Canadian scientists have developed a new chip that can locate chromosomes abnormalities in cancer patients, marking a major breakthrough for cancer treatment, local media reported Tuesday.
The new technology could one day allow doctors to quickly decide on and tailor a treatment program to the needs of cancer patients, scientists say.
Created by the University of Alberta, in collaboration with the Alberta Cancer Board and other researchers and engineers, the glass chip performs a diagnostic test that allows abnormalities in chromosomes, that hold vital genetic information, to be located. Chromosomes are often broken, abnormal or rejoined incorrectly when cancer is present, according to a report by Canadian Television (CTV).
"Basically what we’ve done is develop a test that takes something that’s already done conventionally and do it in a miniaturized fashion on what we call a chip," Dr. Linda Pilarski, University of Alberta oncology professor and Canada Research Chair in Biomedical Nanotechnology said.

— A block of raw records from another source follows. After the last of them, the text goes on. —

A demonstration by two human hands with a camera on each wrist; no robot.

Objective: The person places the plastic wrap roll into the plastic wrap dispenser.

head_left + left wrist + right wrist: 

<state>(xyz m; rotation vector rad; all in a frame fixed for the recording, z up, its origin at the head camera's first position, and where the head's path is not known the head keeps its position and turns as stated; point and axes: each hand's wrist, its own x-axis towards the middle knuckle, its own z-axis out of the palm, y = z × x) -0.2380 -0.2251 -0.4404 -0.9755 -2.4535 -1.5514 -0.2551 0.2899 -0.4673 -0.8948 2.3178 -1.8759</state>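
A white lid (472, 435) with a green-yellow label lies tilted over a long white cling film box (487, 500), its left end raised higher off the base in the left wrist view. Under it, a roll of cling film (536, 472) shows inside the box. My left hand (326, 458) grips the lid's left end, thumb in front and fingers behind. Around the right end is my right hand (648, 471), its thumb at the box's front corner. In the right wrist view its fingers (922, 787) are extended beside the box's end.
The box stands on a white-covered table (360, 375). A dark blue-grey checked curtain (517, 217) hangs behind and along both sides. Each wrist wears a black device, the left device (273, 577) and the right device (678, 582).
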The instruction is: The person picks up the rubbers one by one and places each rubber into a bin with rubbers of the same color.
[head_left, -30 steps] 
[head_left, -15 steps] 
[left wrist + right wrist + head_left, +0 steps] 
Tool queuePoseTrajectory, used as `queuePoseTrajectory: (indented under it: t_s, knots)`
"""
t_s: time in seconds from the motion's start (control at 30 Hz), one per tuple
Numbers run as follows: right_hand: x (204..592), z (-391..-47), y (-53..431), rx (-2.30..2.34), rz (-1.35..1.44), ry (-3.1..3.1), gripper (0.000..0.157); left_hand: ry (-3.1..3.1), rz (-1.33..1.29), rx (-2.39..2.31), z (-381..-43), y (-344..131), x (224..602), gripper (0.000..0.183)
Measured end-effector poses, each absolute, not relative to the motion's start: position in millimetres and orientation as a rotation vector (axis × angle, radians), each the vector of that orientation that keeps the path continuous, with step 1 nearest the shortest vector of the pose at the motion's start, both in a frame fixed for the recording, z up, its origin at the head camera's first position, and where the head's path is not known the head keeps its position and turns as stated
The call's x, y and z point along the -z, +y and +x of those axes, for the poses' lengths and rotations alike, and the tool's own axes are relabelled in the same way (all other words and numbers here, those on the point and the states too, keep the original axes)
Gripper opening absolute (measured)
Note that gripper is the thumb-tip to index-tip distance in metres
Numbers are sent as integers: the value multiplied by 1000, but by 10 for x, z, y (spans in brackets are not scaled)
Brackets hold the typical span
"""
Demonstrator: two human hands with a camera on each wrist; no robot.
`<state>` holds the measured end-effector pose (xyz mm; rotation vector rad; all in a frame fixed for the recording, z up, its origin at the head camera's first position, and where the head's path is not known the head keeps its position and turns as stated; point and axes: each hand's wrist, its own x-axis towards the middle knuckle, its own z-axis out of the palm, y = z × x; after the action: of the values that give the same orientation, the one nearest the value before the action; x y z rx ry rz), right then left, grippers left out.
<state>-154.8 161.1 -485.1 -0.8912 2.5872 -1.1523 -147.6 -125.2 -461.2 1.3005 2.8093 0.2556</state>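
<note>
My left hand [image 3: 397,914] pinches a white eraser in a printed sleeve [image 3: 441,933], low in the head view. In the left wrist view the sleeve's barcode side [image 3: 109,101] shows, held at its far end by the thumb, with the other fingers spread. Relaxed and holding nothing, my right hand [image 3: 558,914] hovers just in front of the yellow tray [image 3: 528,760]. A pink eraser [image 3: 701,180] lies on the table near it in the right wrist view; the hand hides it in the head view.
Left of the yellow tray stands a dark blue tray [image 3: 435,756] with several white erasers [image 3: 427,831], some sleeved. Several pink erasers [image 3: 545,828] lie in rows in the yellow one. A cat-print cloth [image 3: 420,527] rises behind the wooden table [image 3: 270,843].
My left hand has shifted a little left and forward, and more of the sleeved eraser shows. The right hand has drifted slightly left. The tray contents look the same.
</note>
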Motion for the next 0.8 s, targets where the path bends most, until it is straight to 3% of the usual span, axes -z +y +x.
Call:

The chip allows doctors to assess the effectiveness of cancer treatment and to determine if cancer is returning after remission.
The test, which is called FISH for fluorescent in situ hybridization, involves attaching colored dyes to chromosomes to detect abnormalities and is usually performed in labs. But it is rarely carried out because it is too expensive. As a result patients have to take a variety of drugs and treatments so that doctors can detect any abnormalities in chromosomes.
While the chip means patients do not have to suffer the side effects of a treatment, other benefits of the chip test can be measured in time and money. The chip test costs around 100 Canadian dollars (94 U.S. dollars), roughly ten times less than the conventional methods that are currently used.
Additionally, the results of the test can be reported within 24 hours as opposed to the days it currently takes to generate results.